**WHAT THIS TASK INVOLVES**
From the first line to the last, write out the material verbatim.

**DATA PROVIDED**
--
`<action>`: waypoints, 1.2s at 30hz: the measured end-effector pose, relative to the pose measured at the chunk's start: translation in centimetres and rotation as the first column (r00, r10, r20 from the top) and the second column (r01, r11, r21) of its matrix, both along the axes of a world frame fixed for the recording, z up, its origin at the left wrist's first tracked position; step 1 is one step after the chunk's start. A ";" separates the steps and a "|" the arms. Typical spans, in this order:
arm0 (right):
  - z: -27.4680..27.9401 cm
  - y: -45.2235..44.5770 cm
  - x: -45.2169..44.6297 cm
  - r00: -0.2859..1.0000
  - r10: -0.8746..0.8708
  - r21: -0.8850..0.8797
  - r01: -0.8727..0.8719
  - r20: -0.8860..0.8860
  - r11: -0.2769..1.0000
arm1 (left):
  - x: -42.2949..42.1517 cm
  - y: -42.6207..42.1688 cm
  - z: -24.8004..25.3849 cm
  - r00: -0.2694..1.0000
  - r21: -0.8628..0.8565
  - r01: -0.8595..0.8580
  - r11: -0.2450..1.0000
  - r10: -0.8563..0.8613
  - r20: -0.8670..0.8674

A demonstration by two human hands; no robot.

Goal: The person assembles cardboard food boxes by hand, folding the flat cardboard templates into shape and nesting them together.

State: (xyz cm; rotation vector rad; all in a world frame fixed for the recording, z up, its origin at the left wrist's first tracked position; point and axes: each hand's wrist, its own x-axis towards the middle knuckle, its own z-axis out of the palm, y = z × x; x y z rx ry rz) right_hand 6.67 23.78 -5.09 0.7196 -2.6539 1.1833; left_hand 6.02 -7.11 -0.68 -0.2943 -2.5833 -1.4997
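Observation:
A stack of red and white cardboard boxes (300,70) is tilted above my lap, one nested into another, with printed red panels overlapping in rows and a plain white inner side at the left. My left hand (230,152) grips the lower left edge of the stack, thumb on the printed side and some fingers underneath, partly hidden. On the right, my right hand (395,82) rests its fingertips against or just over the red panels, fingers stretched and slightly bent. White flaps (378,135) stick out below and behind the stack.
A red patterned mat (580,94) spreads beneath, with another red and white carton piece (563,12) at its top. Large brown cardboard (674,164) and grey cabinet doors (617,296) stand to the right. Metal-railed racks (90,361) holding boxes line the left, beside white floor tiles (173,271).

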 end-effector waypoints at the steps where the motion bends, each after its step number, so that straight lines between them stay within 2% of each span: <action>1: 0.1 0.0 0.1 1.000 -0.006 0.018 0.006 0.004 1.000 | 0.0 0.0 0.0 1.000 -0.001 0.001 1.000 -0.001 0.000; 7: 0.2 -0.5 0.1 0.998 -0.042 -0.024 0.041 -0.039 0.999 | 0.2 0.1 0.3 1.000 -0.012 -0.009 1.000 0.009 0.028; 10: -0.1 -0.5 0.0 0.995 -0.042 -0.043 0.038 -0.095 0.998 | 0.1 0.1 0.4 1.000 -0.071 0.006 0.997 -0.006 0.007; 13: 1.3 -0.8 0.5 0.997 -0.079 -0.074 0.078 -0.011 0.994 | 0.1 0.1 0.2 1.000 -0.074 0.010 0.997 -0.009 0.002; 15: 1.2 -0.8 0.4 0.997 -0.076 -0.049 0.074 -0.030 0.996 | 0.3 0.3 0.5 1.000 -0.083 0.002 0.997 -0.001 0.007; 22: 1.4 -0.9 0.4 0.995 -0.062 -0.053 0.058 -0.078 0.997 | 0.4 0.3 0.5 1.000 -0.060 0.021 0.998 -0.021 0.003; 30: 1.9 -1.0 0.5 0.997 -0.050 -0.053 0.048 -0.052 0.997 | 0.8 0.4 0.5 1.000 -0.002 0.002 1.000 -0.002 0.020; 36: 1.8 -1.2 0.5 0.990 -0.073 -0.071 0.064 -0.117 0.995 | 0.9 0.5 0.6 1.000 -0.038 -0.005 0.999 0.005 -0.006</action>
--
**FINISHED TASK**
`<action>`: waypoints, 1.2s at 30hz: the measured end-effector pose, relative to the pose measured at the chunk's start: translation in centimetres and rotation as the first column (r00, r10, r20 from the top) and the second column (r01, r11, r21) of its matrix, both along the axes of a world frame fixed for the recording, z up, its origin at the left wrist's first tracked position; step 1 is one step after the chunk's start. A ";" separates the steps and a "|" the arms. Typical spans, in this order:
arm0 (right):
  - z: -27.4680..27.9401 cm
  - y: -45.2235..44.5770 cm
  - x: -45.2169..44.6297 cm
  - r00: -0.2859..1.0000
  - r10: -0.8746..0.8708
  - r21: -0.8850..0.8797
  - r01: -0.8727..0.8719
  - r20: -0.8860..0.8860
  - r11: -0.2769..1.0000
arm1 (left):
  - x: -42.2949..42.1517 cm
  - y: -42.6207..42.1688 cm
  - z: -24.8004..25.3849 cm
  - r00: -0.2694..1.0000
  - r21: -0.8628..0.8565
  - r01: -0.8595..0.8580
  - r11: -0.2450..1.0000
  - r10: -0.8563..0.8613
  - r20: -0.8670..0.8674

A demonstration by two human hands; no robot.

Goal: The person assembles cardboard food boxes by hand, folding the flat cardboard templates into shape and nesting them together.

State: (xyz cm; rotation vector rad; all in a world frame fixed for the recording, z up, its origin at the left wrist's first tracked position; point and axes: each hand's wrist, its own x-axis towards the middle knuckle, its own z-axis out of the palm, y = z × x; x y z rx ry rz) right_hand 6.67 23.78 -5.09 0.7196 -2.6539 1.1833; left_hand 6.02 -7.11 -0.68 -0.2943 -2.5833 -1.4997
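Observation:
A stack of red and white cardboard boxes (300,70) is tilted above my lap, one nested into another, with printed red panels overlapping in rows and a plain white inner side at the left. My left hand (230,152) grips the lower left edge of the stack, thumb on the printed side and some fingers underneath, partly hidden. On the right, my right hand (395,82) rests its fingertips against or just over the red panels, fingers stretched and slightly bent. White flaps (378,135) stick out below and behind the stack.
A red patterned mat (580,94) spreads beneath, with another red and white carton piece (563,12) at its top. Large brown cardboard (674,164) and grey cabinet doors (617,296) stand to the right. Metal-railed racks (90,361) holding boxes line the left, beside white floor tiles (173,271).
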
 end-effector waypoints at the steps where the motion bends, each after its step number, so that straight lines between them stay within 2% of each span: <action>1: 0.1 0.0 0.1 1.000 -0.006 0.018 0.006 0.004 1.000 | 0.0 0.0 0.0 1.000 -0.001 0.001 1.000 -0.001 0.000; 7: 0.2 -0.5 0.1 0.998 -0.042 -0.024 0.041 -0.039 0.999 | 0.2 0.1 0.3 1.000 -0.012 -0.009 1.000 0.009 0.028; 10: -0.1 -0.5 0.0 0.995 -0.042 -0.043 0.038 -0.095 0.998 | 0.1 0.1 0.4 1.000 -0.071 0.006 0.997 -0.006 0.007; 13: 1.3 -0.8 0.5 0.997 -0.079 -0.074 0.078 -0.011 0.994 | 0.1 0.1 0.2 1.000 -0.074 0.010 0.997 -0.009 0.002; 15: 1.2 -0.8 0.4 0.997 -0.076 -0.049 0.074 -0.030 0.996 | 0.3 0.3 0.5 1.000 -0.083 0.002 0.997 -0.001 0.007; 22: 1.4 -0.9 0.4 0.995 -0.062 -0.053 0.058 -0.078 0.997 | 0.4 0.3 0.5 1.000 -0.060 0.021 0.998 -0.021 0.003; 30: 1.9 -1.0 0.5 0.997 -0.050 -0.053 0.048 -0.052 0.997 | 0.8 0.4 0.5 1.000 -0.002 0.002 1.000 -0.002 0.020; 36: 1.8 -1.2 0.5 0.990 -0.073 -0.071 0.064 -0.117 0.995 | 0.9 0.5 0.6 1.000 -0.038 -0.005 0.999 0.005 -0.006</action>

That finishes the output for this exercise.